Every American Owns Stock in Health Insurance Companies


If Every American Owns Stock in Health Insurance Companies, where’s my dividends?

First you should read this story (click here). In a nutshell, it describes how McDonalds and Walmart are using Government subsidies to fund their business. Now stop and think of how Obamacare is going to change the financial model for health care plans.

Obamacare supports two types of subsidies:

  1. Medicaid projected to be 7 million new people
  2. Tax credits expected to reach 17 million people

Let’s look at a simple financial model:

My annual health care premiums (not counting deductibles) – $6,600. I don’t qualify for any subsidiary as my income is above 400% of poverty ($46K).

Let’s take a look at someone else. Assuming their policy would also cost $6,600 and they qualify for a subsidy, they may only pay $2,000.

Who pays the other $4,600? You and I!

So I get the concept of the program: those who work hard at making “money” pay for those that are content making some money. What I don’t think anybody has realized is the net effect of this transfer of money. Though my income tax, I pay the Government. The Government then takes our money and pays the health insurance company’s.

As the link in the first sentence explains, large corporations have learned how to generate a profit off Government subsidies. The exact same is going to realized by health insurance companies.  a certain percent, and I propose more than 20%, of their income will be guaranteed month after month, year after year by the United Stated Government. (I’m going to leave the research on this to the experts who have a full time job looking at numbers.) When a single customer generates more revenue than than the net profit of the company, the company would obviously fail if they lost that customer. Once Obamacare has 1 full year of operations, health insurance company’s will be “to big to fail”.

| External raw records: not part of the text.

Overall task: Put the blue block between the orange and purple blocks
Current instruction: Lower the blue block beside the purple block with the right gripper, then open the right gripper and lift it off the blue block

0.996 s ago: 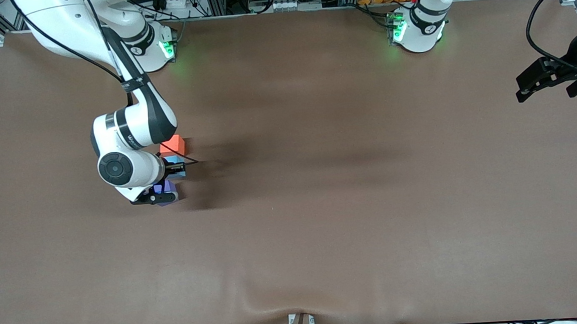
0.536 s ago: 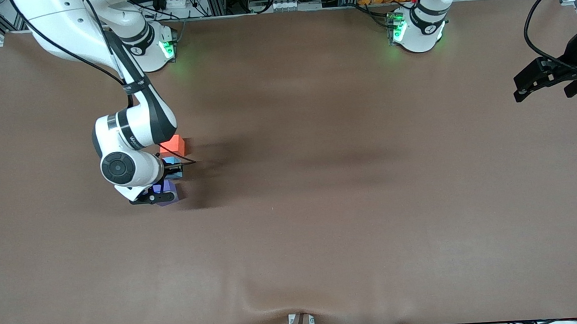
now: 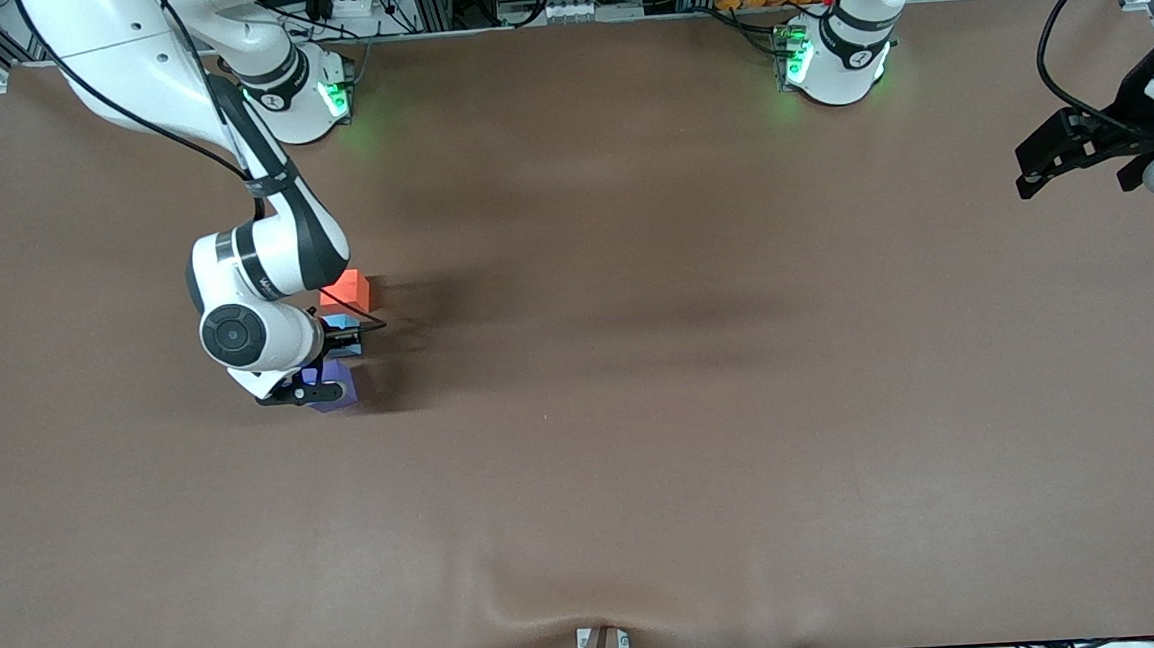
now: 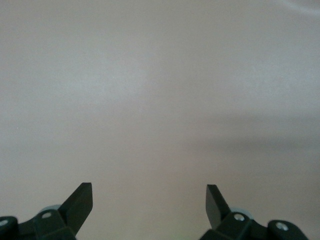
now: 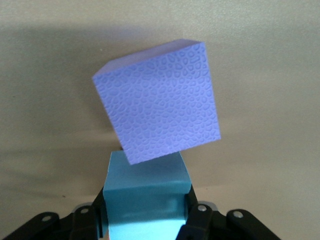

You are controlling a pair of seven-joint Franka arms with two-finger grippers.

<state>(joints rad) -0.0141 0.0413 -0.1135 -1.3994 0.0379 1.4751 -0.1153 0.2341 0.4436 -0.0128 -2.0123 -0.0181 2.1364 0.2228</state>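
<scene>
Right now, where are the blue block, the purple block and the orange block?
blue block (image 5: 146, 187): right wrist view, top face, between the right gripper's fingers.
purple block (image 5: 161, 116): right wrist view, middle of its textured top face.
orange block (image 3: 348, 287): front view, top face.

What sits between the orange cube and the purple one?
The blue block, held in the right gripper, sits between the orange block and purple block, seen in the front view.

Obstacles: orange block (image 3: 348, 290), blue block (image 3: 343, 330) and purple block (image 3: 331, 388) in a tight row, no passable gaps. Right hand (image 3: 335, 337) shut on the blue block, its arm overhanging the row. Table (image 3: 700, 377) open elsewhere.
</scene>
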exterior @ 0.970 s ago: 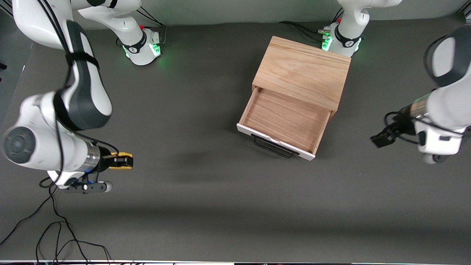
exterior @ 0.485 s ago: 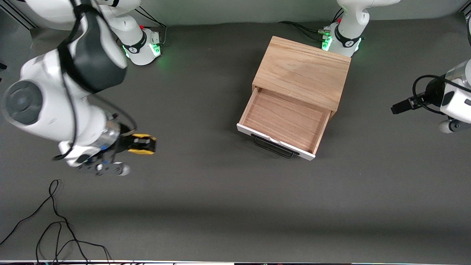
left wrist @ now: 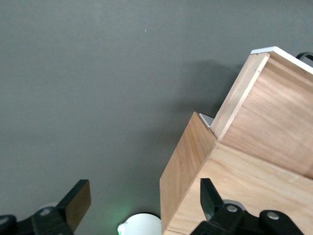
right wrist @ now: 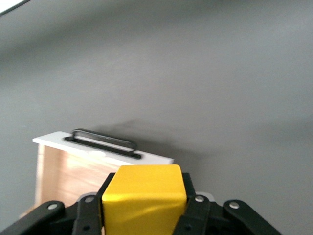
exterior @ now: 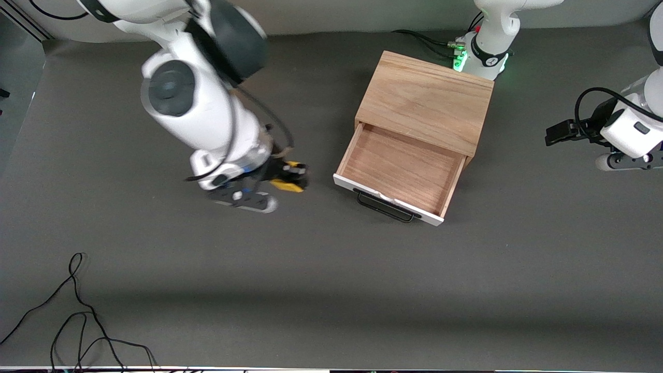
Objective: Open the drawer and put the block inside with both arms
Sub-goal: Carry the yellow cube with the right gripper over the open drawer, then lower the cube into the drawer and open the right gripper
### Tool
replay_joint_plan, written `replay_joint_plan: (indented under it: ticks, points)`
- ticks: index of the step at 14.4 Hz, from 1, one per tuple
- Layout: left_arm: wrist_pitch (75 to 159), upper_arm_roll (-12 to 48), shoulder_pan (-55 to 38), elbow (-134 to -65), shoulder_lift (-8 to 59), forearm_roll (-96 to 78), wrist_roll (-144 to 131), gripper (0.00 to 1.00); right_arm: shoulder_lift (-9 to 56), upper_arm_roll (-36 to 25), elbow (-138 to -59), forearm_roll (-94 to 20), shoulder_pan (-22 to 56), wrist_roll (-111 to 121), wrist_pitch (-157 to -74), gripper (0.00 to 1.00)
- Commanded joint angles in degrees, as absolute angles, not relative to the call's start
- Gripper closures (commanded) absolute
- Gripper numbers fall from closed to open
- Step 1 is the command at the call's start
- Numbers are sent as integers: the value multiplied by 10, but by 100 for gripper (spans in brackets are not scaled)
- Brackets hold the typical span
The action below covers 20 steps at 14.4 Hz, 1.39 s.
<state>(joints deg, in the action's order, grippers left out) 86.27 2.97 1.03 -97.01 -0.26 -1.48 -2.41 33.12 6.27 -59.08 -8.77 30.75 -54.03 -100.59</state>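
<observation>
Right now the block (exterior: pixel 288 176), a small bright yellow cube, sits clamped between the fingers of the right gripper (exterior: pixel 290 177), up in the air over bare table (exterior: pixel 331 290) just beside the drawer (exterior: pixel 400 168), toward the right arm's end. In the right wrist view the cube (right wrist: pixel 145 201) fills the space between the black fingers (right wrist: pixel 88 215), with the drawer's white front panel (right wrist: pixel 102 149) and black wire handle (right wrist: pixel 104 140) ahead of it.

The drawer stands pulled out of its light oak box (exterior: pixel 427 101), its light wood floor bare to the eye and its handle (exterior: pixel 386 207) facing the front camera. The box sits close to the left arm's green-lit base (exterior: pixel 479 57).

The left gripper (exterior: pixel 557 132) hangs over the table at the left arm's end, well apart from the box. Its fingers (left wrist: pixel 78 200) stand wide apart with nothing between them, and its wrist camera looks past them at the side of the oak box (left wrist: pixel 188 166) and the open drawer (left wrist: pixel 274 117).

A loose black cable (exterior: pixel 77 316) lies curled on the table at the corner nearest the front camera, at the right arm's end.
</observation>
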Motion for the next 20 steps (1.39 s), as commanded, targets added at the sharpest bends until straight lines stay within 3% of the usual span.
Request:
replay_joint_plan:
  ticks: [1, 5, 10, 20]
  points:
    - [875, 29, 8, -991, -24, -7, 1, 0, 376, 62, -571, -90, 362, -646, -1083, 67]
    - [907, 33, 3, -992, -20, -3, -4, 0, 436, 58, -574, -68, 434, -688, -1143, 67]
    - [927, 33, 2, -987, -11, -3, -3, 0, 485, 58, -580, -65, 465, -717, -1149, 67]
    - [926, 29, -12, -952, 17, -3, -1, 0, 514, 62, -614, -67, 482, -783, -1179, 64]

Not only has Obamacare changed the marketplace (forcing everyone of us to pay for insurance for medical procedures we’ll never use), but it is also changing the monetary policy of a major industry. Health insurance company’s don’t have to be innovative. There is no motive to improve. There’s no reason to become efficient.  Customer service will certainly become agonizingly slow. Obamacare has effectively created a new Government agency, and no one seems to care but me.